1

Parsing the data from Wikipedia takes an unacceptably long time. I want to do instead of one thread\process, at least 5. After googling I found that in Python 3.5 there is async for.

Below is a "very short" version of the current "synced" code to show the whole proccess (with comments to quickly understand what the code does).

def update_data(region_id=None, country__inst=None, upper_region__inst=None):
    all_ids = []

    # Get data about countries or regions or subregions
    countries_or_regions_dict = OSM().get_countries_or_regions(region_id)

    # Loop that I want to make async
    for osm_id in countries_or_regions_dict:
        names = countries_or_regions_dict[osm_id]['names']

         if 'wiki_uri' in countries_or_regions_dict[osm_id]:
            wiki_uri = countries_or_regions_dict[osm_id]['wiki_uri']

            # PARSER: From Wikipedia gets translations of countries or regions or subregions
            translated_names = Wiki().get_translations(wiki_uri, osm_id)

            if not region_id:  # Means it is country
                country__inst = Countries.objects.update_or_create(osm_id=osm_id,
                                                                   defaults={**countries_regions_dict[osm_id]})[0]
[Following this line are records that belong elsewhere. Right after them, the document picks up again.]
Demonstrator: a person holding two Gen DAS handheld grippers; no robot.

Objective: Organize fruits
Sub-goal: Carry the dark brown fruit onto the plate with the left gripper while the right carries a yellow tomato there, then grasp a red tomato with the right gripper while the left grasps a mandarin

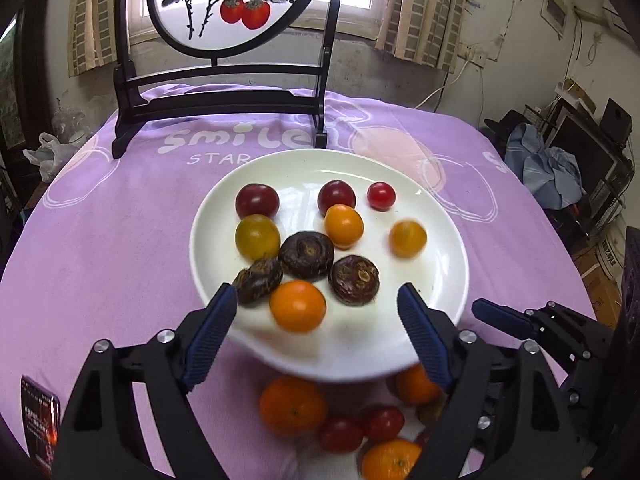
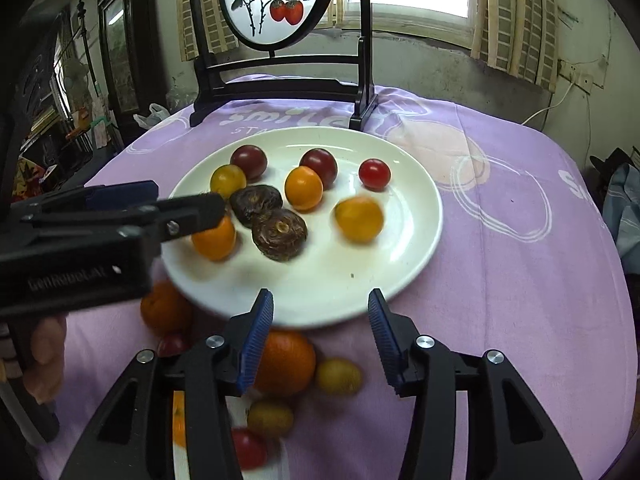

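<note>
Over white plate point(image 1: 448, 280) of fruit on desk, we hold left tongs point(image 1: 316, 300) and right tongs point(image 2: 320, 306) wide, empty.

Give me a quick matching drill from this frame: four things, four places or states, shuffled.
1. bright red tomato
2. blurred orange fruit
3. left gripper
4. framed persimmon painting

A. open, over the white plate's near edge
B. standing behind the plate
C. far right on the plate
D. right side of the plate, nearer than the red one

Pairs: 1-C, 2-D, 3-A, 4-B
</note>
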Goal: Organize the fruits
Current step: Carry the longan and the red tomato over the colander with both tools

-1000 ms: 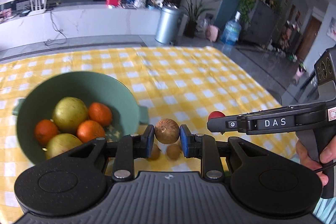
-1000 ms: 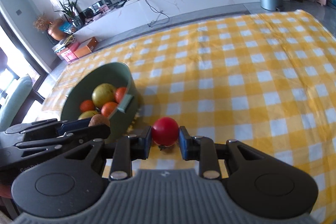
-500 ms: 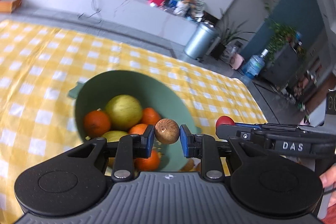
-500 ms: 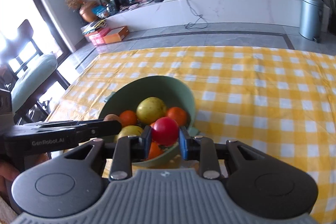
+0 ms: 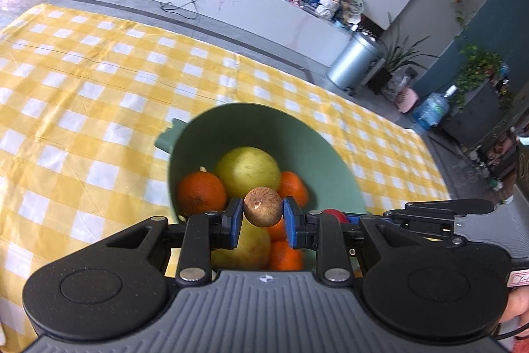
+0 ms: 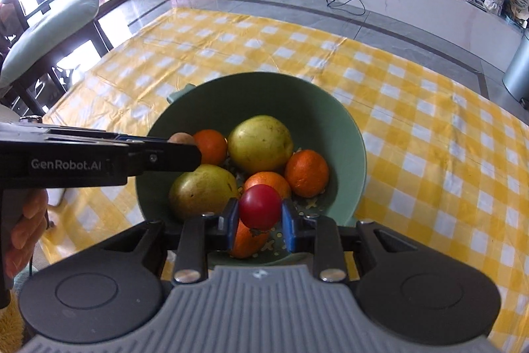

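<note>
— Over green bowl (image 6: 347, 134), L side: left gripper (image 5: 263, 217) w/ fingers (image 5: 233, 222) pinching small brown fruit (image 5: 263, 210), held above rim.
— And R?
— Right gripper (image 6: 260, 215), fingers (image 6: 288, 225) clamped on red fruit (image 6: 260, 205), just above oranges (image 6: 306, 168).
— Bowl contents?
— Oranges plus two yellow-green pears (image 6: 260, 144); sits on yellow checked desk (image 6: 429, 134).

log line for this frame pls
left gripper: shut on brown fruit | right gripper: shut on red fruit | both over green bowl
</note>
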Tool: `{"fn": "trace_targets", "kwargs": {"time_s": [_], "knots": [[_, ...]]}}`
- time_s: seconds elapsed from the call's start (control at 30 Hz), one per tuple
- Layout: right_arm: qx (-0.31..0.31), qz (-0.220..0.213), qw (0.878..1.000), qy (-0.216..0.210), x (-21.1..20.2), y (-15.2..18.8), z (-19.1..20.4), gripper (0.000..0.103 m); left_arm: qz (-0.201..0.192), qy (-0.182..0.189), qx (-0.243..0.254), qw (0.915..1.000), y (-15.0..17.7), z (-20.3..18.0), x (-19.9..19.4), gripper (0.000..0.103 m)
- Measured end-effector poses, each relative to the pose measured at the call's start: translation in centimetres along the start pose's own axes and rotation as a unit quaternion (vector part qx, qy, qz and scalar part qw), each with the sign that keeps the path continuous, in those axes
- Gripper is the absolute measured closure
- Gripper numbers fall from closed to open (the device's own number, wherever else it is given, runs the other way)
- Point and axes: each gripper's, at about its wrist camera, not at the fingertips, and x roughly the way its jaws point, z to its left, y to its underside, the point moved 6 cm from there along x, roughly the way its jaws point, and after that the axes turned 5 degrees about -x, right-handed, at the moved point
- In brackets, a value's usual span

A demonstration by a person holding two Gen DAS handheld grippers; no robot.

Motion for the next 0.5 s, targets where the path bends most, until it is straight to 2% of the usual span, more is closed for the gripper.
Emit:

            else: # Means it is region\subregion (in case of recursion)
                upper_region__inst = Regions.objects.update_or_create(osm_id=osm_id,
                                                                      country=country__inst,
                                                                      region=upper_region__inst,
                                                                      defaults={**countries_regions_dict[osm_id]})[0]
            # Add to DB translated names from wiki
            for lang_code in names:
                ###

            # RECURSION: If country has regions or region has subregions, start recursion
            if 'divisions' in countries_or_regions_dict[osm_id]:
                regions_list = countries_or_regions_dict[osm_id]['divisions']
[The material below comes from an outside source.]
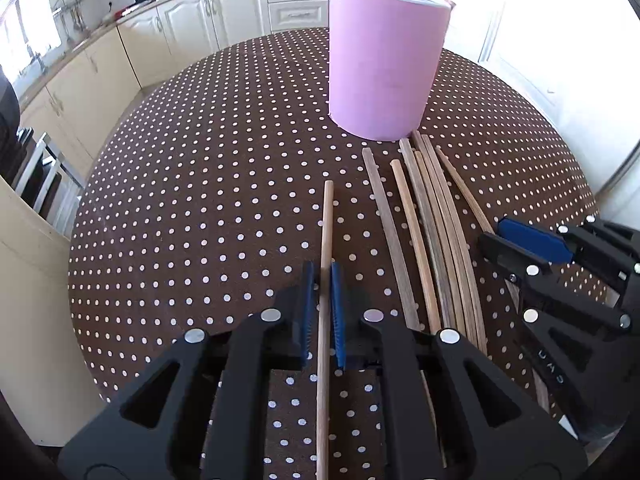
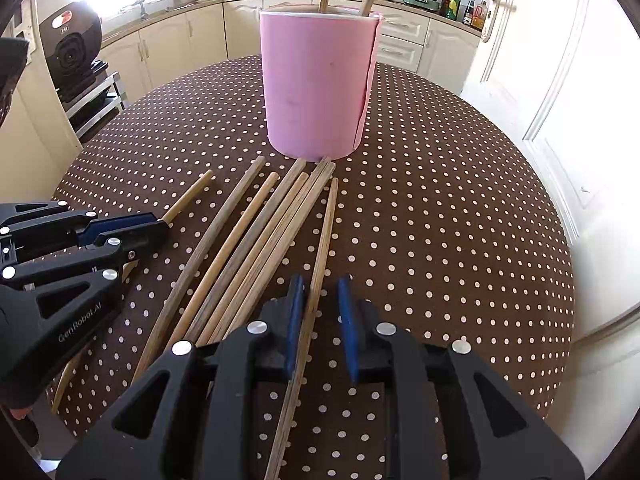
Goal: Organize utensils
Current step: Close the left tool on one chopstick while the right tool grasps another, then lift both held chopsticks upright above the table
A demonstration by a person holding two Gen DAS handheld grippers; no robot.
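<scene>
Kitchen cabinets and a stovetop ring a round table (image 2: 440, 200) covered in a brown cloth with white dots, on which the work is laid out.

Nearest in the left wrist view, the left gripper (image 1: 323, 312) is seen closed narrowly around a single chopstick (image 1: 326, 240), which is pinched between the blue pads; whether it is lifted off the cloth cannot be told. In the right wrist view, the right gripper (image 2: 320, 328) is held partly open, straddling another chopstick (image 2: 322, 248) that lies against the left pad, with a gap left to the right pad, so it is not yet gripped. Just beside it, a loose bundle of chopsticks (image 2: 248, 240) is spread on the cloth, fanning toward the base of the pink cup (image 2: 316, 80), whose foot is touched or nearly touched by the farthest tips. Two sticks are already stood in that cup.

For the step to be done well, the right jaws should be centred on the one stick before being closed, so that its neighbours are not caught. Each stick is best gripped firmly, tipped upright, and lowered tip-first inside the rim, the cup being light and probably easily pushed over.
</scene>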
                for division_id in regions_list:
                    all_regions_osm_ids = update_osm(region_id=division_id, country__inst=country__inst,
                                                              upper_region__inst=upper_region__inst)

                    all_ids += all_regions_osm_ids

    return all_ids

I realized that I need to change the def update_data to async def update_data and accordingly for osm_id in countries_or_regions_dict to async for osm_id in countries_or_regions_dict,

but I could not find the information whether is it necessary to use get_event_loop() in my case and where?, and how\where to specify how many iterations of the loop can be run simultaneously? Could someone help me please to make the loop for asynchronous?

TitanFighter
  • 4,582
  • 3
  • 45
  • 73

1 Answers1

0

asyncio module doesn't create multiple threads/process, it run code in one thread, one process, but can handle situations, with I/O blocks (if you wrote code special way). Read, when you should use asyncio.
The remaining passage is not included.